Estamos aqui para ter a really really really good time. A ver se nos lembramos disto mais vezes...
Lembranças de All the Things I Lost in the Flood, o espectáculo que Laurie Anderson deu em Lisboa.
Todas as coisas que perdi na enxurrada, em tradução livre do título do espectáculo que Laurie Anderson deu em Lisboa, All the Things I Lost in the Flood (e que por sua vez se baseia num livro dela com o mesmo nome: o espectáculo já não volta, mas o livro pode facilmente ser encomendado na net). Estava a vê-lo — e já me alongarei — e lembrei-me muitas vezes do encontro mais importante das últimas semanas, em que ainda não deixei de pensar todos os dias: um filme do realizador brasileiro Carlos Reichenbach (1945-2012), Alma Corsária, estreado em 1993. Nada em comum entre os dois “objectos”, nada. E no entanto, alguma coisa.
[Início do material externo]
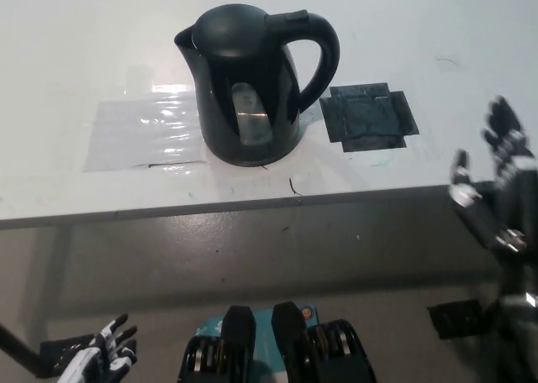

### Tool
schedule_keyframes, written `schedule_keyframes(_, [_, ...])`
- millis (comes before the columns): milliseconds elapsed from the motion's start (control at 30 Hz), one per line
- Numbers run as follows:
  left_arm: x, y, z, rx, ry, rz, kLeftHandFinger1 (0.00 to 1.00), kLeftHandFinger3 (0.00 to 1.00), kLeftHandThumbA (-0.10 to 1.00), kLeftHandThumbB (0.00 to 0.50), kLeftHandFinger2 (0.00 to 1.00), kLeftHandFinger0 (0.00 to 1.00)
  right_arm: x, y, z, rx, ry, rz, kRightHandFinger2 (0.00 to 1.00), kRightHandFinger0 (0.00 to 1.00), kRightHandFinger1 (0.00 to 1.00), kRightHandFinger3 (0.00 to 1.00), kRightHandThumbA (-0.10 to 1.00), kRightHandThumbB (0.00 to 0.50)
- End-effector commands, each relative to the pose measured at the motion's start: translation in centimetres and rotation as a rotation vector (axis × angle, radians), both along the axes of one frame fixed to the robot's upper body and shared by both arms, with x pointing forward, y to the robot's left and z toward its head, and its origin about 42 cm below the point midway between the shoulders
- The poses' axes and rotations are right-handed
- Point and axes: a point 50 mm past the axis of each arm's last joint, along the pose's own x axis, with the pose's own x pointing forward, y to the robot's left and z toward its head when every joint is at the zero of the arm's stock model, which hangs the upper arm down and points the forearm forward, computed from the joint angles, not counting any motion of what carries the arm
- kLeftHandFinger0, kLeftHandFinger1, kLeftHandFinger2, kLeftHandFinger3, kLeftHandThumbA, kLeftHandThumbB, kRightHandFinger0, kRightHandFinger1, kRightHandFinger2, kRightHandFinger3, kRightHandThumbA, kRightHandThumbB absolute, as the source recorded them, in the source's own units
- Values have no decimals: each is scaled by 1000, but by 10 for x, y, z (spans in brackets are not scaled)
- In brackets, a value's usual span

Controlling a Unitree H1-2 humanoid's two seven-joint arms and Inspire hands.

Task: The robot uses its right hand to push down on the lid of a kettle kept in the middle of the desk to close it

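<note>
The black kettle (252,81) is standing lid-down, mid-desk (437,30), while the black right hand (496,190) is hovering fingers spread at the near right edge and the white left hand (97,358) is resting, fingers apart, near left.

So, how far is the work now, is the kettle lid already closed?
The closing looks done: the lid sits flat on the kettle, which stands upright on the desk. Nothing is in hand: the right hand is open at the desk's right edge, away from the kettle, and the left hand rests low. Apparently nothing remains.
</note>
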Motion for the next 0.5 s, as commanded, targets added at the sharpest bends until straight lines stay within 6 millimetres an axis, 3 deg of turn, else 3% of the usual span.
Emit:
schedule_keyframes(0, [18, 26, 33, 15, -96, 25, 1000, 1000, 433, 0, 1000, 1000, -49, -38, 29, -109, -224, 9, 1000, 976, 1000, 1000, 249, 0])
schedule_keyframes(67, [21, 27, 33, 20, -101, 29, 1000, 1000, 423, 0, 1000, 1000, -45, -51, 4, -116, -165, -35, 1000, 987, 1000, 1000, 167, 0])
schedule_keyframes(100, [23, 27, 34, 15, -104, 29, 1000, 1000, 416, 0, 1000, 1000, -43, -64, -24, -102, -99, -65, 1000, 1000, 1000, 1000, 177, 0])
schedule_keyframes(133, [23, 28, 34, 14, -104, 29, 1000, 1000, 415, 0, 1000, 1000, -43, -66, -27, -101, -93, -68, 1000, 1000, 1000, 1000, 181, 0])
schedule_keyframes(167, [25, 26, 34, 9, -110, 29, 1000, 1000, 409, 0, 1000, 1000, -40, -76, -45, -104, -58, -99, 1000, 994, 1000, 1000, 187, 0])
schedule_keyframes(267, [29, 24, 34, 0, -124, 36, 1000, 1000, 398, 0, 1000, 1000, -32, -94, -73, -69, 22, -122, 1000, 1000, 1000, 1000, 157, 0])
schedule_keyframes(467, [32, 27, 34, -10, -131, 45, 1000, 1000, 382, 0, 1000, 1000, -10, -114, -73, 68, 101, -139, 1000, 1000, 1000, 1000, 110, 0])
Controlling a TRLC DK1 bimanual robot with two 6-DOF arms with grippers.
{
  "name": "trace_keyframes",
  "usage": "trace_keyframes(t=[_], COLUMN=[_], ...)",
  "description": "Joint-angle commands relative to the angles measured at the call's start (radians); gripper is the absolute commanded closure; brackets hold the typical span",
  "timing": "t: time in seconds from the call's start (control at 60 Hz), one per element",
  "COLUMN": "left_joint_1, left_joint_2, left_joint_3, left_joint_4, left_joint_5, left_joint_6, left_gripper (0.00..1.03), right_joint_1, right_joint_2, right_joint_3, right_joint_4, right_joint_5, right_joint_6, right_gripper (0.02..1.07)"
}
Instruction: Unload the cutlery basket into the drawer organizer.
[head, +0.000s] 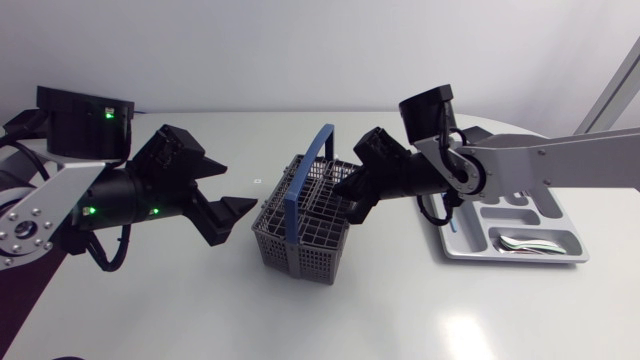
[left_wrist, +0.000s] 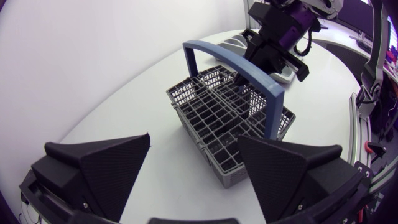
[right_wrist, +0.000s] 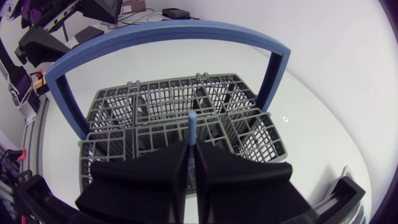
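The grey cutlery basket with a blue carrying handle stands mid-table. My right gripper reaches into the basket's right side. In the right wrist view this gripper is shut on a thin light blue cutlery handle that sticks up between its fingers over a basket compartment; the rest of that piece is hidden. My left gripper hangs open just left of the basket, nothing between its fingers. The grey drawer organizer lies at the right.
The organizer holds some silver cutlery in its front compartment. In the left wrist view the basket sits ahead of the open fingers, with my right gripper beyond its blue handle.
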Motion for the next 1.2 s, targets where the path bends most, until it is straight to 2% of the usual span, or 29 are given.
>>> trace_keyframes(t=[0.0,0.433,0.6,0.85,1.0,1.183], left_joint_1=[-0.007,-0.03,-0.039,-0.045,-0.061,-0.074], left_joint_2=[-0.013,-0.025,-0.048,-0.076,-0.085,-0.09], left_joint_3=[-0.021,-0.024,-0.025,-0.034,-0.039,-0.047], left_joint_4=[-0.01,-0.02,-0.033,-0.048,-0.056,-0.063], left_joint_5=[0.002,-0.007,-0.011,-0.014,-0.019,-0.045], left_joint_6=[0.0,-0.001,-0.001,0.005,0.006,0.012], left_gripper=[0.06,0.06,0.06,0.06,0.06,0.06], right_joint_1=[-0.003,-0.002,-0.023,-0.216,-0.39,-0.546], right_joint_2=[-0.035,-0.216,-0.304,-0.336,-0.25,-0.094], right_joint_3=[0.02,0.115,0.192,0.316,0.378,0.428], right_joint_4=[-0.033,-0.221,-0.355,-0.58,-0.717,-0.798], right_joint_5=[0.007,0.011,0.013,0.01,0.011,0.027], right_joint_6=[0.008,0.032,0.041,0.022,-0.011,-0.031], right_gripper=[1.01,1.01,1.01,1.01,1.01,1.01])
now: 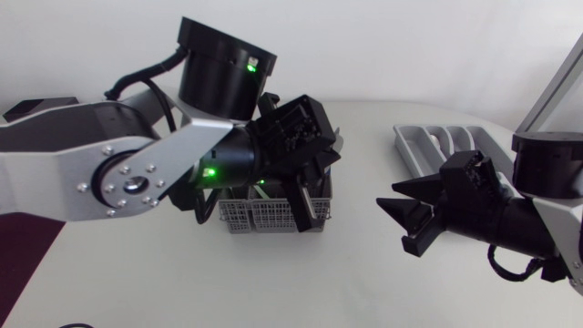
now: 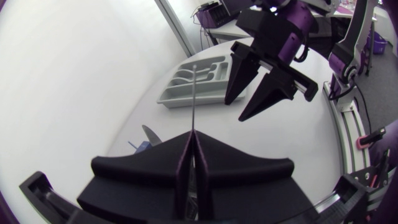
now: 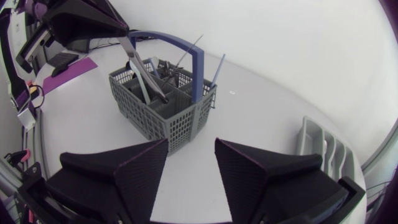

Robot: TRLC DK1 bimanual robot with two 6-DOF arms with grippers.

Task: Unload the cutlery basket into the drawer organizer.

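White table (image 1: 364,282), matte surface, far edge curved. One flat purple sheet (image 3: 79,65) lies towards the table's left side.

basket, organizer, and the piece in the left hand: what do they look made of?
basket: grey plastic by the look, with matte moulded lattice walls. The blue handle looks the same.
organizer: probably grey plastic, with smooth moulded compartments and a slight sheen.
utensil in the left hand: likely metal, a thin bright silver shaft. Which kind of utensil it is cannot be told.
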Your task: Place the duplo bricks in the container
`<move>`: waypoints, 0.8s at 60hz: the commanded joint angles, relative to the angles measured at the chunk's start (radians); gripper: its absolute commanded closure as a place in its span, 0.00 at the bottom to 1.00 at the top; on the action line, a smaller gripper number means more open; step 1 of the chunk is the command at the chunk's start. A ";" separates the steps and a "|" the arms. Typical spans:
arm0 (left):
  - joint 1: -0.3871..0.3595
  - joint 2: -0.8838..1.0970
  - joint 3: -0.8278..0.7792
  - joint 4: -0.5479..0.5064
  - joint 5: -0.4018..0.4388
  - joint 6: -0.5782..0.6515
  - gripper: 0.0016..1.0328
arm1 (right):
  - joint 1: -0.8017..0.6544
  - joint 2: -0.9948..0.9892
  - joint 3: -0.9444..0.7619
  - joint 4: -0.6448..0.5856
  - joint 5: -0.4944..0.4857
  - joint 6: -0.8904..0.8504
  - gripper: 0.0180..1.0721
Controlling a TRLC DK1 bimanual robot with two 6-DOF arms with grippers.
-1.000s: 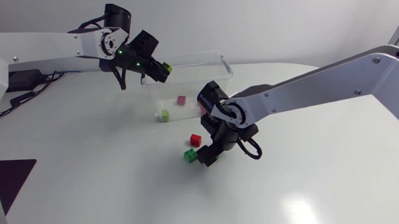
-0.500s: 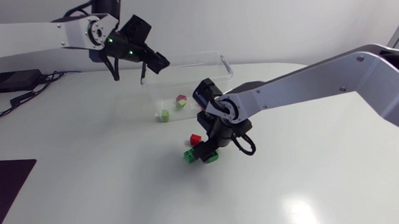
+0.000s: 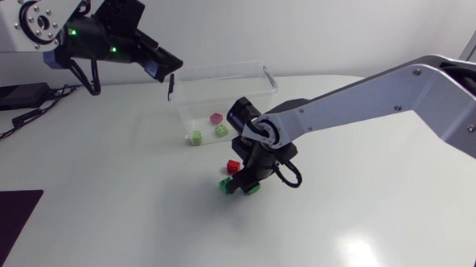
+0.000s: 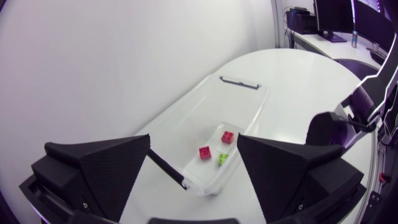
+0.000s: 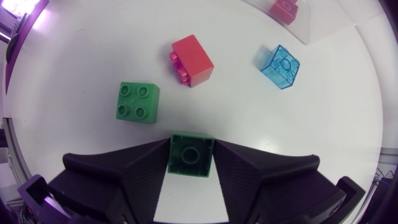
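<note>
The right arm comes in from 3 o'clock and bends down to the surface (image 3: 128,203). The right pincer (image 3: 247,187) is narrow, its two fingers pressing from both sides on a green brick (image 5: 191,159), studs facing ahead. In the head view a loose green brick (image 3: 226,185) lies just beside the pincer at 9 o'clock, and a red brick (image 3: 234,166) lies on its side at 11 o'clock. In the right wrist view these two sit ahead of the fingers, and a clear blue brick (image 5: 277,66) lies apart from the red one on its far side.

The container (image 3: 261,70), clear and uncovered, stands at 12 o'clock from the right pincer. Three bricks lie on its floor: a pink brick (image 3: 216,117), a lime brick (image 3: 196,137) at 7 o'clock from it, and a third brick (image 3: 222,130) just beside the pink one at 5 o'clock.

The left arm enters at 10 o'clock. The left pincer (image 3: 161,68) hangs in the air over the container's 9 o'clock end, its fingers wide and holding nothing. The left wrist view shows the container's inside between them.
</note>
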 commanded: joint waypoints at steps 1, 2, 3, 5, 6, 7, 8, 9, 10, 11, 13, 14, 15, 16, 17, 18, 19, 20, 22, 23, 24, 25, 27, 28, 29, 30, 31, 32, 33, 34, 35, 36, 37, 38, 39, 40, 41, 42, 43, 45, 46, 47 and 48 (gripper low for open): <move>0.008 -0.045 -0.071 -0.028 0.001 0.044 0.05 | 0.007 0.024 0.004 -0.009 -0.006 0.021 0.75; 0.006 -0.053 -0.086 -0.029 0.003 0.050 0.05 | 0.007 0.022 0.001 -0.009 -0.005 0.021 0.75; 0.006 -0.064 -0.101 -0.029 0.003 0.053 0.05 | 0.007 0.019 -0.002 -0.009 -0.006 0.021 0.76; 0.000 -0.093 -0.143 -0.040 0.003 0.076 0.05 | 0.005 0.002 -0.017 -0.006 -0.006 0.021 0.77; -0.005 -0.101 -0.155 -0.046 0.003 0.082 0.05 | 0.005 -0.007 -0.023 -0.006 -0.005 0.021 0.77; -0.008 -0.110 -0.169 -0.051 0.003 0.088 0.05 | 0.005 -0.014 -0.029 -0.004 -0.005 0.020 0.77; -0.009 -0.119 -0.181 -0.054 0.003 0.094 0.05 | 0.002 -0.025 -0.036 -0.003 -0.005 0.021 0.77; -0.011 -0.128 -0.192 -0.057 0.004 0.097 0.05 | 0.001 -0.034 -0.042 -0.003 -0.005 0.021 0.78; -0.014 -0.136 -0.203 -0.063 0.008 0.100 0.05 | -0.004 -0.047 -0.049 0.001 -0.005 0.020 0.78; -0.022 -0.147 -0.218 -0.075 0.009 0.106 0.05 | -0.009 -0.061 -0.057 -0.001 -0.005 0.018 0.78; -0.035 -0.160 -0.243 -0.089 0.009 0.119 0.05 | -0.022 -0.085 -0.068 -0.001 -0.005 0.017 0.78; -0.040 -0.168 -0.255 -0.092 0.011 0.122 0.05 | -0.027 -0.097 -0.074 -0.001 -0.005 0.017 0.78; -0.046 -0.176 -0.270 -0.095 0.011 0.125 0.05 | -0.033 -0.111 -0.080 -0.001 -0.005 0.015 0.78; -0.052 -0.182 -0.281 -0.099 0.011 0.126 0.05 | -0.041 -0.125 -0.086 -0.001 -0.005 0.014 0.78; -0.058 -0.185 -0.292 -0.100 0.012 0.129 0.05 | -0.045 -0.136 -0.089 -0.001 -0.005 0.014 0.78; -0.068 -0.190 -0.307 -0.106 0.014 0.134 0.05 | -0.053 -0.151 -0.095 -0.001 -0.005 0.014 0.78; -0.074 -0.193 -0.315 -0.109 0.014 0.139 0.05 | -0.058 -0.163 -0.102 -0.003 -0.005 0.012 0.78; -0.081 -0.196 -0.327 -0.112 0.014 0.142 0.05 | -0.065 -0.180 -0.108 -0.003 -0.005 0.012 0.78; -0.097 -0.199 -0.345 -0.112 0.014 0.143 0.05 | -0.078 -0.208 -0.115 -0.004 -0.005 0.011 0.78; -0.106 -0.200 -0.358 -0.115 0.014 0.145 0.05 | -0.084 -0.220 -0.118 -0.006 -0.005 0.011 0.78; -0.117 -0.200 -0.367 -0.118 0.014 0.146 0.05 | -0.088 -0.232 -0.121 -0.006 -0.005 0.011 0.78; -0.127 -0.200 -0.379 -0.118 0.014 0.146 0.05 | -0.098 -0.254 -0.126 -0.009 -0.005 0.011 0.78; -0.143 -0.200 -0.393 -0.118 0.014 0.145 0.05 | -0.108 -0.280 -0.131 -0.010 -0.005 0.011 0.78; -0.152 -0.197 -0.399 -0.120 0.014 0.145 0.05 | -0.114 -0.295 -0.134 -0.010 -0.005 0.009 0.78; -0.157 -0.194 -0.402 -0.122 0.014 0.145 0.05 | -0.118 -0.306 -0.134 -0.012 -0.005 0.009 0.78; -0.166 -0.191 -0.408 -0.123 0.014 0.143 0.05 | -0.122 -0.317 -0.134 -0.012 -0.005 0.008 0.78; -0.173 -0.185 -0.413 -0.123 0.014 0.142 0.05 | -0.128 -0.329 -0.135 -0.012 -0.005 0.008 0.78; -0.178 -0.180 -0.416 -0.123 0.014 0.142 0.05 | -0.133 -0.340 -0.135 -0.012 -0.006 0.008 0.78; -0.184 -0.173 -0.421 -0.122 0.014 0.140 0.05 | -0.136 -0.347 -0.134 -0.012 -0.006 0.008 0.78; -0.195 -0.163 -0.424 -0.122 0.014 0.139 0.05 | -0.141 -0.358 -0.134 -0.012 -0.006 0.008 0.78; -0.201 -0.156 -0.427 -0.122 0.014 0.139 0.05 | -0.142 -0.364 -0.132 -0.012 -0.006 0.008 0.78; -0.209 -0.145 -0.431 -0.122 0.014 0.139 0.05 | -0.147 -0.369 -0.128 -0.012 -0.006 0.008 0.78; -0.216 -0.137 -0.436 -0.122 0.014 0.139 0.05 | -0.154 -0.377 -0.125 -0.012 -0.006 0.008 0.78; -0.229 -0.122 -0.440 -0.120 0.014 0.139 0.05 | -0.159 -0.384 -0.118 -0.012 -0.006 0.008 0.78; -0.233 -0.113 -0.444 -0.120 0.014 0.139 0.05 | -0.160 -0.389 -0.114 -0.012 -0.006 0.006 0.78; -0.239 -0.098 -0.445 -0.120 0.014 0.139 0.05 | -0.164 -0.393 -0.109 -0.012 -0.006 0.006 0.78; -0.244 -0.093 -0.445 -0.120 0.014 0.139 0.05 | -0.165 -0.396 -0.106 -0.012 -0.006 0.006 0.78; -0.252 -0.079 -0.445 -0.120 0.014 0.139 0.05 | -0.167 -0.403 -0.098 -0.012 -0.006 0.006 0.78; -0.256 -0.065 -0.445 -0.118 0.014 0.139 0.05 | -0.168 -0.404 -0.089 -0.012 -0.006 0.005 0.78; -0.264 -0.044 -0.445 -0.115 0.014 0.139 0.05 | -0.173 -0.406 -0.074 -0.012 -0.006 0.001 0.78; -0.269 -0.035 -0.445 -0.114 0.014 0.139 0.05 | -0.173 -0.406 -0.066 -0.012 -0.006 0.000 0.78; -0.272 -0.022 -0.444 -0.112 0.014 0.139 0.05 | -0.176 -0.406 -0.055 -0.012 -0.006 0.000 0.78; -0.275 -0.013 -0.442 -0.108 0.012 0.139 0.05 | -0.177 -0.404 -0.048 -0.013 -0.006 0.000 0.78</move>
Reichenbach pertence a uma geração (ou uma facção duma geração) do cinema brasileiro que viveu caoticamente, em parte por temperamento em parte pelas circunstâncias (apanhou a ditadura aos 20 anos). Esse filme, um vulcão que com centro numa pastelaria de São Paulo sopra lava e magma em todas as direcções, foi feito numa altura em que Reichenbach tinhas boas razões para acreditar que se calhar não voltava a filmar — e então, com 48 anos, meteu tudo lá dentro, como num testamento precoce, a vida dele e as dos seus amigos, a história de uma geração que “privilegiava as sensações absolutas” em detrimento “da crença no futuro”. Foi assim que sobreviveram à ditadura, numa resistência hedonista (e portanto bastante anti-idealista), num presente permanente onde nunca havia futuro mas o passado se ia avolumando (como a tosse do protagonista, sintoma de doença e símbolo dum “excesso” que tem que ser expelido). Uma enxurrada, e tudo o que se perde nela. Para ficar talvez com o essencial: contaram na apresentação da sessão que Jairo Ferreira (1945-2003, critico e cineasta brasileiro, amigo de Reichenbach) acabou os seus dias voluntariamente desprovido de tudo “o que não importava”, com a exclusiva companhia de poemas de Ezra Pound e garrafas de whisky.
Laurie Anderson é mais zen, e o que ela nos conta, depois de ter perdido anos de trabalho quando a cave onde guardava objectos e instrumentos foi levada numa enxurrada literal, é como isso a fez perceber que as memórias das coisas substituem as coisas, que as “palavras” são melhores do que as “coisas”. Ter uma palavra para nomear uma coisa torna-se, não um mecanismo da memória, mas a memória ela própria. É assim que ela salva — também no contexto duma América política que deixou de reconhecer, e que só lhe merece um grito de raiva e horror, mas um grito mesmo, literalmente — e nos propõe que salvemos as coisas que se perdem na enxurrada. Quando as palavras de Lou Reed (com quem ela diz ter saudades de conversar), palavras cantadas numa gravação caseira à cappella, ecoam pela sala, o poder desta ideia fura-nos os centros emocionais: Lou estava ali, ouvimo-lo, vimo-lo a espreitar por trás do ecrã transformado em vidraça coberta por gotas de chuva. O ano passado, numa entrevista para este jornal, outro novaorquino, Abel Ferrara, contava que tinha trocado o catolicismo pelo budismo porque este não nos propunha que sofrêssemos agora para merecer, depois, outro mundo. Laurie despediu-se do palco de forma muito parecida: “só tenho uma certeza: não estamos aqui para sofrer, estamos aqui para ter ‘a really really really really [número indefinido de ‘reallys’] good time”. A ver se nos lembramos disto mais vezes.